Op 23 januari 2015 overleed Ernie Banks op 83-jarige leeftijd in Chicago, waarmee hij een rouwverwerking in gang zette voor een van de meest geliefde inwoners van de stad.

Maury Allen, columnist van de New York Post, schreef ooit over Banks: “Met een twinkeling in zijn ogen, een glimlach op zijn gezicht, een warme handdruk en een hoge, warme stem, zou Ernie Banks zich dicht naar een bezoekende sportjournalist bewegen en lachen: ‘Wat een geweldige dag voor honkbal. Laten we er twee spelen.’

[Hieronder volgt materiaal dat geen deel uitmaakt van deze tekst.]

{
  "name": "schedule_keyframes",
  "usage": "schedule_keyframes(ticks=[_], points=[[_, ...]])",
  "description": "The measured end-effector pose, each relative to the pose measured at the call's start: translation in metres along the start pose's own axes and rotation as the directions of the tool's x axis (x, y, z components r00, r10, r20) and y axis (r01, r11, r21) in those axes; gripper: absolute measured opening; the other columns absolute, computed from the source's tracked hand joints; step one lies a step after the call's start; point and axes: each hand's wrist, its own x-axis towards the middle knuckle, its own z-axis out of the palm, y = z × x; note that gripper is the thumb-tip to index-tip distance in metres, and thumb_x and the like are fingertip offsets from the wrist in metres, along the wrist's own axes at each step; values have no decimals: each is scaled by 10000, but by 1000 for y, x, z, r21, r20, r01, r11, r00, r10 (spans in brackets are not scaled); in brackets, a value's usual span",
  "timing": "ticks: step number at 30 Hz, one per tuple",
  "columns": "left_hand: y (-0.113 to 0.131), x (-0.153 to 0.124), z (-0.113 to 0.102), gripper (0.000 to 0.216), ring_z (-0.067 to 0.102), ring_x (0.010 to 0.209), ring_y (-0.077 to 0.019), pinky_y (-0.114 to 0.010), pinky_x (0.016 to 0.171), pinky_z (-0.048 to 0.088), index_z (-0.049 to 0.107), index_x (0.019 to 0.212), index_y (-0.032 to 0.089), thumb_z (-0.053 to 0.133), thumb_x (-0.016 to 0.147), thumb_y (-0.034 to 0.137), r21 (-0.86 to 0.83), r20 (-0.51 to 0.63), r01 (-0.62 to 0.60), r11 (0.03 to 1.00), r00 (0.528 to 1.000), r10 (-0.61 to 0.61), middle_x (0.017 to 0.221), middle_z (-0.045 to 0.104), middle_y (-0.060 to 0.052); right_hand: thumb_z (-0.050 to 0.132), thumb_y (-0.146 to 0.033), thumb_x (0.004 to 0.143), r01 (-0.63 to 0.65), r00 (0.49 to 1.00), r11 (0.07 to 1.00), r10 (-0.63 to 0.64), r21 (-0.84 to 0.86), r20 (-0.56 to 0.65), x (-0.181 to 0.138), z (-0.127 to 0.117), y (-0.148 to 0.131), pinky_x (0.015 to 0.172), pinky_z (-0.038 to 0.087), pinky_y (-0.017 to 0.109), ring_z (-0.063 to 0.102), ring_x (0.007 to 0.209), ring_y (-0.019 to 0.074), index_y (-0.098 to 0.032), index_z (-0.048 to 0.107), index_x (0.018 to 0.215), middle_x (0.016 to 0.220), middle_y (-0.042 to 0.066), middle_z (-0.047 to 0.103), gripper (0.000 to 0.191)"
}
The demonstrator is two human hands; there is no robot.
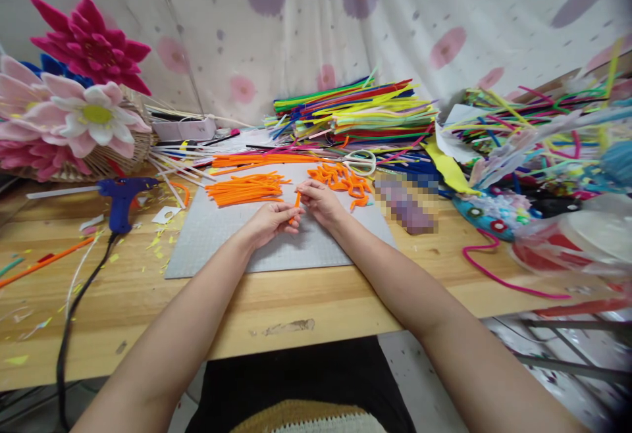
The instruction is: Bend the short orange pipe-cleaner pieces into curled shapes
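Observation:
Between my two hands is a short orange pipe cleaner (297, 200), held over the grey mat. My left hand (274, 221) pinches its lower part. The fingers of my right hand (318, 200) close on its upper end. Much of the piece is covered by my fingers, so its full shape is hidden. Behind my left hand lies a bundle of straight, cut orange pipe cleaners (244, 189). Beyond my right hand sits a small heap of bent orange pipe cleaner pieces (340, 176). Both rest on the grey mat (212, 239).
A blue glue gun (121, 199) stands at the left, its black cord hanging off the table. Pale-handled scissors (360, 162) lie behind the bent pieces. Colourful pipe cleaner bundles (355, 114) are piled at the back. Fuzzy flowers (93, 114) fill the back left; a plastic tub (582, 235) stands right.

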Motion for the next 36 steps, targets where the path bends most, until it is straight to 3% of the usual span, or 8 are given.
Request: schedule_keyframes(ticks=[6,11,15,17,19,24,29,36], points=[[3,-2,5,217,526,528,-62,-208,517,490,635,799,108,681,676,280,69,-76,-49,996,996,54,639,574,-1,714,-285,484,33,998,999,-32,17,-46,4,-5,1,464,227,202,324,451,32,-158,508,539,478,-71,418,248],[10,-2,-17,274,462,471,-72,-218,463,418,633,781,139,627,683,394,438,-158,-106,893,969,192,589,527,19,687,-369,555,60,997,988,-65,-140,-31,3,-5,5,469,232,215,356,458,50,-158,546,567,482,-58,439,254],[17,-10,-43,261,522,596,-129,-249,562,400,664,735,177,551,729,412,863,15,-192,468,935,355,648,596,-16,621,-432,643,71,997,933,-68,-354,20,1,-4,5,475,233,222,365,486,62,-150,600,630,541,-35,486,283],[21,-14,-50,277,552,709,-158,-270,641,413,677,723,190,552,726,437,944,84,-200,262,915,395,767,623,-33,600,-430,670,109,994,893,-110,-437,21,1,-4,4,496,258,223,386,520,70,-148,617,665,581,-27,506,283],[23,-16,-55,301,556,793,-175,-285,700,418,677,746,190,540,737,458,975,58,-152,162,878,476,855,613,-46,580,-417,698,137,989,852,-148,-506,19,1,-5,5,518,278,227,396,538,79,-147,618,674,577,-28,495,273],[19,-8,-69,185,513,977,-221,-329,834,400,645,858,196,535,768,315,991,-136,91,101,663,736,966,575,-67,554,-333,736,177,978,758,-204,-628,30,3,-7,9,576,316,238,442,599,101,-145,614,669,607,-14,516,208],[13,2,-81,92,512,933,-241,-364,841,396,622,783,191,546,750,230,989,-129,139,45,685,717,896,567,-73,553,-301,748,194,972,682,-231,-705,44,5,-8,13,640,348,256,486,672,121,-147,626,687,681,12,567,181],[18,2,-74,133,528,916,-236,-365,846,393,588,806,191,473,764,139,996,-14,82,-39,564,825,907,600,-83,550,-289,767,327,911,548,-399,-770,103,5,-7,17,633,376,244,482,655,111,-166,633,794,743,18,575,151]])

“De regen zou neer kunnen slaan boven op het dak van de dug-out op Wrigley Field, of de wolken zouden donker, onheilspellend grijs kunnen zijn of de wereld zou bedreigd kunnen worden met een nucleaire holocaust, maar Ernie Banks zou nog steeds op zijn vrolijke manier aanbieden: Laten we er twee spelen. Soms drie. “Wood en Hazucha, 101.

Inderdaad.

JOSEPH WANCHO woont in Westlake, Ohio en is een levenslange Indians fan. Hij is sinds 2005 lid van SABR en voorzitter van het Minor Leagues Research Committee. Hij redigeerde het SABR BioProject boek over de 1954 Cleveland Indians, “Pitching to the Pennant.”

Geef een antwoord

Het e-mailadres wordt niet gepubliceerd.